You are viewing a plain text version of this content. The canonical link for it is here.
Posted to user@flink.apache.org by Daniel Suo <ds...@CS.Princeton.EDU> on 2016/11/04 16:45:13 UTC

Parallelizing DataStream operations on Array elements

Hello!

I have a data source that emits Arrays that I collect into windows via
countWindow. Rather than parallelize my subsequent operations by groups of
these arrays, I'd like to parallelize my operations across the elements of
the array (rows rather than columns, if you will) within each window.

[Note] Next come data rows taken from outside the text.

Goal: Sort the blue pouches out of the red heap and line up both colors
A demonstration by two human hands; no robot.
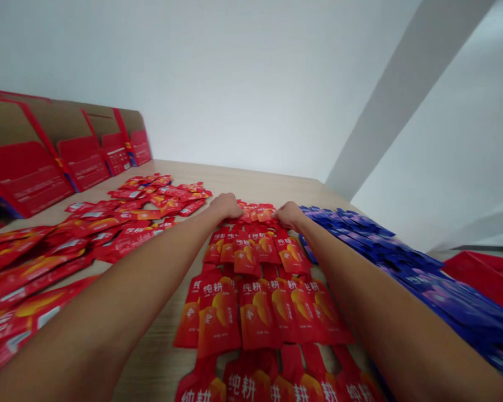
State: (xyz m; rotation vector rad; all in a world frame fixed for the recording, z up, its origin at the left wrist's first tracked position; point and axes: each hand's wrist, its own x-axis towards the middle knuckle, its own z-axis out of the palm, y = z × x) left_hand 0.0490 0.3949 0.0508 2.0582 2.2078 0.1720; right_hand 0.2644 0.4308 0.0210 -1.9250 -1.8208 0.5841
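both hands reach well forward over the table [230, 174], toward its far edge. the left hand [227, 205] is curled at the left end of the farthest row of red pouches [260, 214]; the right hand [289, 214] is bent in at the right end of the same row, its fingertips against the pouches. that row lies directly between the two hands. their fingers are partly hidden, so i cannot tell how firmly either one grips. from there, overlapping rows of red pouches [260, 312] run between the forearms toward the near edge, printed fronts up. loose red pouches [140, 215] lie heaped left of the left hand, and open red boxes [86, 162] stand beyond them on the table's left side. blue pouches [373, 240] lie in layers along the right edge, just beside the right hand.
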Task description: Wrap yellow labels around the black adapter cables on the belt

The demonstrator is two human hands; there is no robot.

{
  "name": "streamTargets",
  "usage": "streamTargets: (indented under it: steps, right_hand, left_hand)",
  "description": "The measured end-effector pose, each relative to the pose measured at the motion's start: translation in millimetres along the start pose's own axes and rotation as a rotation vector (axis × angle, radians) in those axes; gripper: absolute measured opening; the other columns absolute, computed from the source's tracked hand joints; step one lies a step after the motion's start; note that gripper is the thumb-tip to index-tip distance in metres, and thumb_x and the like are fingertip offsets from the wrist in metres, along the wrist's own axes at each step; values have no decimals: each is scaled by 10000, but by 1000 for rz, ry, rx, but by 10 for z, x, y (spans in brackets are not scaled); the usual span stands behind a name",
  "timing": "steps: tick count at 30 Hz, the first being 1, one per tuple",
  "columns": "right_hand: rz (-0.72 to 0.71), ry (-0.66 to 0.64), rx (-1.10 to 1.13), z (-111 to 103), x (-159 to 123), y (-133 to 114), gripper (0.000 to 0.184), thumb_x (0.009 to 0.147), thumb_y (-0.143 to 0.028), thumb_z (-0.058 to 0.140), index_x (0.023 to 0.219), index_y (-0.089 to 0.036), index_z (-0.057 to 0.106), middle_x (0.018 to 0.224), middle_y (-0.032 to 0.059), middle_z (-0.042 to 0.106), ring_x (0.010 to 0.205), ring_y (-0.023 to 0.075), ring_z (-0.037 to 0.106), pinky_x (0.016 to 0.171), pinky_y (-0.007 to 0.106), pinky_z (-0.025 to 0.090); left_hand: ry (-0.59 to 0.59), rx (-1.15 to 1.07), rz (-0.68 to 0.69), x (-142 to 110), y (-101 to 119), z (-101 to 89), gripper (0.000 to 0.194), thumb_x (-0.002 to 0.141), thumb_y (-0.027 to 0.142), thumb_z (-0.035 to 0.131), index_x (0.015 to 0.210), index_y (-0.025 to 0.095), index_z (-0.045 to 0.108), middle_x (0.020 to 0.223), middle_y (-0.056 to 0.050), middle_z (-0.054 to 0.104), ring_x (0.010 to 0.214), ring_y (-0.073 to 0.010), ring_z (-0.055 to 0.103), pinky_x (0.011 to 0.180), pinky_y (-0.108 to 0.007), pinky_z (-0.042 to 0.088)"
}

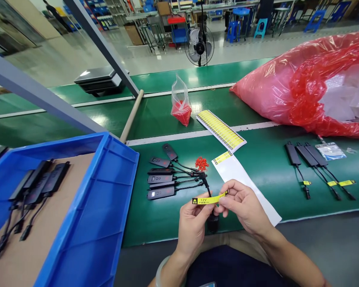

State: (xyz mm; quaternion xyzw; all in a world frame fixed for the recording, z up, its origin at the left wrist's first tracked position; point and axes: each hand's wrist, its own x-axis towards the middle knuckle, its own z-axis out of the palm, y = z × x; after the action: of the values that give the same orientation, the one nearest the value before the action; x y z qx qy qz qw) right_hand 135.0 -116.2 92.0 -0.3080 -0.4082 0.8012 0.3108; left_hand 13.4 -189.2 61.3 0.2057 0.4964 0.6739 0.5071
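A yellow 12V label (208,200) stretches between my two hands, near the black cable (206,184) of a small black device (213,224). My left hand (193,225) is closed, its thumb and fingers pinching at the label and cable. Between the thumb and fingertips of my right hand (245,205) is the label's right end. Most of the device is hidden behind my left fingers. Just beyond my hands lie several black devices with cables (161,179) and a pile of small red pieces (201,164). Whether the label touches the cable I cannot tell.
A label sheet (221,129) and a mostly bare white backing strip (242,179) lie ahead. Labelled devices (306,155) rest at right, below a big red bag (272,83). A blue bin (119,191) with devices stands left. A clear bag (181,105) holds red pieces.
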Motion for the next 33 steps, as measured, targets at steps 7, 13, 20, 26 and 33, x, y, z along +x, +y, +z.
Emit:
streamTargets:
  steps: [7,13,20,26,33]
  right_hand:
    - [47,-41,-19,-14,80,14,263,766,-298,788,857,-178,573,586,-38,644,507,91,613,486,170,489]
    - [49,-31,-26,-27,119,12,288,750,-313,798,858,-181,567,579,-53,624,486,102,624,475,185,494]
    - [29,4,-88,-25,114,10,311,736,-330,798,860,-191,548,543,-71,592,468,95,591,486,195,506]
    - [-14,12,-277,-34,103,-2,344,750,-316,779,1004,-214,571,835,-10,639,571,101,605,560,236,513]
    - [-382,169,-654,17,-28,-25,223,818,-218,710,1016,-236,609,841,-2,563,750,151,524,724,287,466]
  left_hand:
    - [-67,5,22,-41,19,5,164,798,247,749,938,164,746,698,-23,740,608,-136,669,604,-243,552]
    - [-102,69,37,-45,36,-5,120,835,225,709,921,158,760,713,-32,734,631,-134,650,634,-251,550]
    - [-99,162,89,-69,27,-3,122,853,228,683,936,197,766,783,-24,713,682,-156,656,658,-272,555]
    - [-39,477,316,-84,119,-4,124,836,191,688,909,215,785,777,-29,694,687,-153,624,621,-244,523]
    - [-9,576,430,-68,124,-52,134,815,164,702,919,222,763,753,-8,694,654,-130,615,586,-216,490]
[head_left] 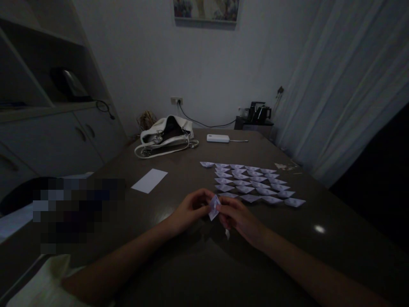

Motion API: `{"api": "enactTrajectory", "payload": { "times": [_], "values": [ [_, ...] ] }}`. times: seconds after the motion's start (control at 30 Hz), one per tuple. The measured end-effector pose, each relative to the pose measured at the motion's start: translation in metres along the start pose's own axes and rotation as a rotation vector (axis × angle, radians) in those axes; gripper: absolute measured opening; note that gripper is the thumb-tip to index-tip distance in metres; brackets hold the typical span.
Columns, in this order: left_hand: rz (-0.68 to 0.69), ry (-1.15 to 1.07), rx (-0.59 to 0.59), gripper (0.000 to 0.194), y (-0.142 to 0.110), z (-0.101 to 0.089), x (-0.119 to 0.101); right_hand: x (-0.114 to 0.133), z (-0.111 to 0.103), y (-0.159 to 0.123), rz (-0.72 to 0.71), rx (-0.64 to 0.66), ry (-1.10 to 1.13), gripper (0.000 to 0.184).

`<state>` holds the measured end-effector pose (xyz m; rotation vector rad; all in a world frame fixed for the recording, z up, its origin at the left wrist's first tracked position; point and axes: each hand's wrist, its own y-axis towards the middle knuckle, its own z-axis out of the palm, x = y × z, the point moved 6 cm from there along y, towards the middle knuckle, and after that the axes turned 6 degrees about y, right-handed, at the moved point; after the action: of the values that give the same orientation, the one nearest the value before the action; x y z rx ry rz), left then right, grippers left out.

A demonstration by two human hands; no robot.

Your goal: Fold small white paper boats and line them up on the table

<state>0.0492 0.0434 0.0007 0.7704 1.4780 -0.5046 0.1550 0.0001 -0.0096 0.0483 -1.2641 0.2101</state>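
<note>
Between my two hands is a small piece of white paper folded into a diamond shape (214, 207), held above the table (188, 260). My left hand (195, 205) pinches its left side between thumb and fingers. On the other side, my right hand (238, 215) grips the paper with its thumb on the front face. A small white scrap (227, 233) shows just below my right hand. Just beyond my hands, several folded paper boats (244, 189) stand in rows on the table. A flat white sheet of paper (150, 181) lies to the left.
A white handbag (168, 135) sits at the far left of the table, and a white power bank (217, 138) with a short cable lies at the back. Paper scraps (286, 166) lie near the right edge. A black kettle (262, 113) stands beyond the table.
</note>
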Motion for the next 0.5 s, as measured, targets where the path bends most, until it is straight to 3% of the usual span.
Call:
{"api": "enactTrajectory", "payload": {
  "times": [0.3, 0.5],
  "values": [
    [-0.072, -0.034, -0.014, 0.024, 0.0024, -0.0063, 0.0053, 0.0026, -0.0031, -0.0011, 0.02, -0.049, 0.007, 0.019],
    [-0.123, -0.092, -0.045, 0.023, 0.0031, -0.0067, 0.0071, 0.0013, -0.0007, 0.0009, 0.007, 0.01, -0.028, 0.021]
  ]
}}
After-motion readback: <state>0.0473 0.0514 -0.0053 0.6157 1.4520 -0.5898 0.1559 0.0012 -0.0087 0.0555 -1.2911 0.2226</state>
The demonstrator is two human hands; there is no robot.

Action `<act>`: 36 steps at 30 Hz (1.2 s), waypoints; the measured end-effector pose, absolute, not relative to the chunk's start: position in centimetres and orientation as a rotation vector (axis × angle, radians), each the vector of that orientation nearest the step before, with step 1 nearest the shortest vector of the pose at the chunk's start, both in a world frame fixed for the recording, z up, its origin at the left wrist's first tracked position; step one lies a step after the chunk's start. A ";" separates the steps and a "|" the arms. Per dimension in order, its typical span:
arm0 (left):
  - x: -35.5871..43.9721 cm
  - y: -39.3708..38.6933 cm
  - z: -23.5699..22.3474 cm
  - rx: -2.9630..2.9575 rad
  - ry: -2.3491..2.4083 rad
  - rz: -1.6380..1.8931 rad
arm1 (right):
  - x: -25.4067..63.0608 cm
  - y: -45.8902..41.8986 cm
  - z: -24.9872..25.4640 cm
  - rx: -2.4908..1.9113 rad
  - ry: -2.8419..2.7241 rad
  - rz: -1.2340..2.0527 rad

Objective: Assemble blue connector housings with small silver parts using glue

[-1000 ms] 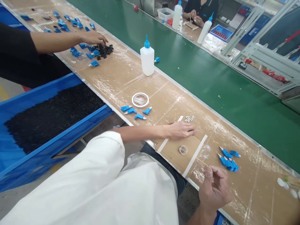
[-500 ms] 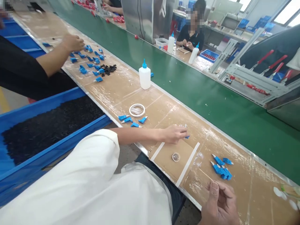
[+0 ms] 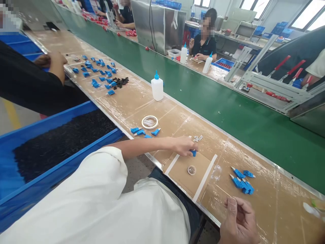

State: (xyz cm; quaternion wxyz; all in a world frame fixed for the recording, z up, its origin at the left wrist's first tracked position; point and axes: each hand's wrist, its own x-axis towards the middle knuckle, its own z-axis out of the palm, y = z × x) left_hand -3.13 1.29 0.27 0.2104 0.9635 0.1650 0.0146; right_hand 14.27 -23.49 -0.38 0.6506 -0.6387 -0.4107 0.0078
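My left hand [image 3: 186, 146] is closed on a small blue plastic part [image 3: 193, 153] above the far edge of a cardboard pad [image 3: 177, 176] marked with white strips. Beyond the fingers lies a little heap of tiny white pieces [image 3: 198, 138]. On the pad stands a small round cup [image 3: 191, 170]. My right hand [image 3: 238, 217], at the lower right, pinches a thin stick [image 3: 223, 191] that points up and left. Several blue plastic parts [image 3: 242, 184] with pale tips lie in a cluster beyond it.
A roll of white tape [image 3: 149, 122] and a white bottle [image 3: 157, 89] with a blue cap stand leftward. A co-worker's hand [image 3: 57, 64] is near scattered blue parts [image 3: 95, 70]. A blue bin [image 3: 83, 142] holds black pieces. The green belt [image 3: 203, 101] runs behind.
My left hand has drawn back to the left with the blue part, uncovering more tiny white pieces. My right hand stays put with the stick. The left co-worker's hand has pulled back from the scattered parts.
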 end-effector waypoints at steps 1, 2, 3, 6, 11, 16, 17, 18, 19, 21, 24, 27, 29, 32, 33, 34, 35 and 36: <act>-3.1 1.2 0.3 2.702 0.463 0.019 | 14.2 -23.5 -0.3 -1.450 -0.935 0.014; -3.1 1.1 0.3 2.727 0.467 0.004 | 14.2 -23.5 -0.3 -1.454 -0.937 0.008; -3.1 1.0 0.4 2.749 0.467 -0.007 | 14.2 -23.6 -0.2 -1.462 -0.939 0.001; -3.0 0.9 0.7 2.803 0.461 -0.020 | 14.1 -23.6 -0.2 -1.480 -0.935 0.002; -2.9 0.6 0.0 2.845 0.502 -0.062 | 14.1 -23.6 -0.3 -1.480 -0.915 0.006; -2.9 0.6 -1.4 2.743 0.519 -0.014 | 14.0 -23.5 -0.1 -1.473 -0.879 0.024; -3.0 0.8 -1.3 2.674 0.526 0.041 | 13.9 -23.5 0.0 -1.470 -0.864 0.025; -3.2 1.1 -1.1 2.575 0.551 0.121 | 13.9 -23.6 0.1 -1.468 -0.848 0.024; -3.4 1.5 -0.7 2.442 0.590 0.230 | 13.9 -23.6 0.2 -1.466 -0.831 0.023; -4.2 2.0 0.4 2.111 0.673 0.489 | 13.8 -23.6 0.3 -1.447 -0.806 0.028; -5.8 2.0 2.4 1.703 0.690 0.737 | 13.6 -23.4 0.5 -1.419 -0.812 0.060; -7.0 0.7 3.8 1.469 0.612 0.761 | 13.1 -23.0 0.6 -1.425 -0.886 0.090; -7.3 -0.4 4.0 1.315 0.561 0.750 | 12.8 -22.7 0.4 -1.424 -0.962 0.102; -6.9 -2.2 3.8 1.080 0.460 0.695 | 12.4 -22.5 0.1 -1.427 -1.061 0.096; -6.6 -2.7 3.7 1.003 0.418 0.657 | 12.4 -22.5 0.0 -1.429 -1.077 0.090; -6.3 -3.1 3.6 0.929 0.378 0.619 | 12.3 -22.5 0.0 -1.432 -1.086 0.089; -6.1 -3.5 3.5 0.863 0.343 0.581 | 12.3 -22.5 -0.1 -1.434 -1.087 0.084; -5.8 -3.9 3.4 0.810 0.312 0.548 | 12.3 -22.6 -0.1 -1.436 -1.082 0.077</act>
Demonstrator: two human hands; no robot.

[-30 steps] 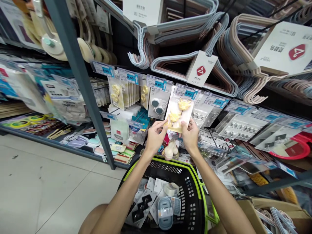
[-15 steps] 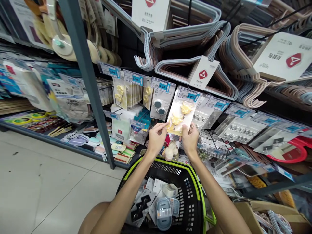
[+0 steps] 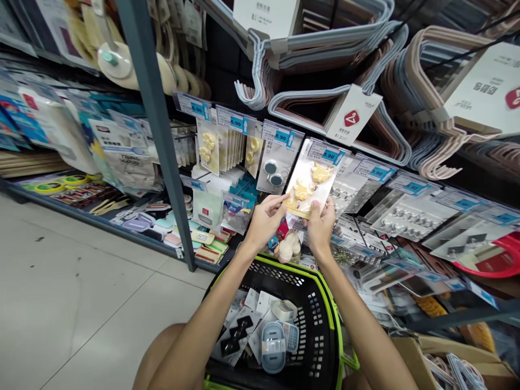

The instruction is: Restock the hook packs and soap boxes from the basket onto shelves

Some context: I'm attempting a time series analysis across some number of
voxels. Each time step, I receive an Array of voxel data, but I'd like to
analyze the voxels across time.

It sounds like this approach mixes DataStream and DataSet concepts (where
each window is a DataSet), which I know are not supported. Perhaps there is
some other way to accomplish this task?

Thanks!
Daniel

Re: Parallelizing DataStream operations on Array elements

Posted by Till Rohrmann <tr...@apache.org>.
In order to parallelize by voxel you have to do a keyBy(rowId) given that
rowId is the same as voxel id.

Glad to hear that you’ve resolved the problem :-)

Cheers,
Till
​

On Sat, Nov 5, 2016 at 2:47 AM, danielsuo <ds...@cs.princeton.edu> wrote:

> I was able to resolve my issue by collecting all the 'column' Arrays via
> countWindowAll and using flatMap to emit 'row' Arrays.
>
>
>
> --
> View this message in context: http://apache-flink-user-
> mailing-list-archive.2336050.n4.nabble.com/Parallelizing-
> DataStream-operations-on-Array-elements-tp9911p9917.html
> Sent from the Apache Flink User Mailing List archive. mailing list archive
> at Nabble.com.
>

Re: Parallelizing DataStream operations on Array elements

Posted by danielsuo <ds...@cs.princeton.edu>.
I was able to resolve my issue by collecting all the 'column' Arrays via
countWindowAll and using flatMap to emit 'row' Arrays.



--
View this message in context: http://apache-flink-user-mailing-list-archive.2336050.n4.nabble.com/Parallelizing-DataStream-operations-on-Array-elements-tp9911p9917.html
Sent from the Apache Flink User Mailing List archive. mailing list archive at Nabble.com.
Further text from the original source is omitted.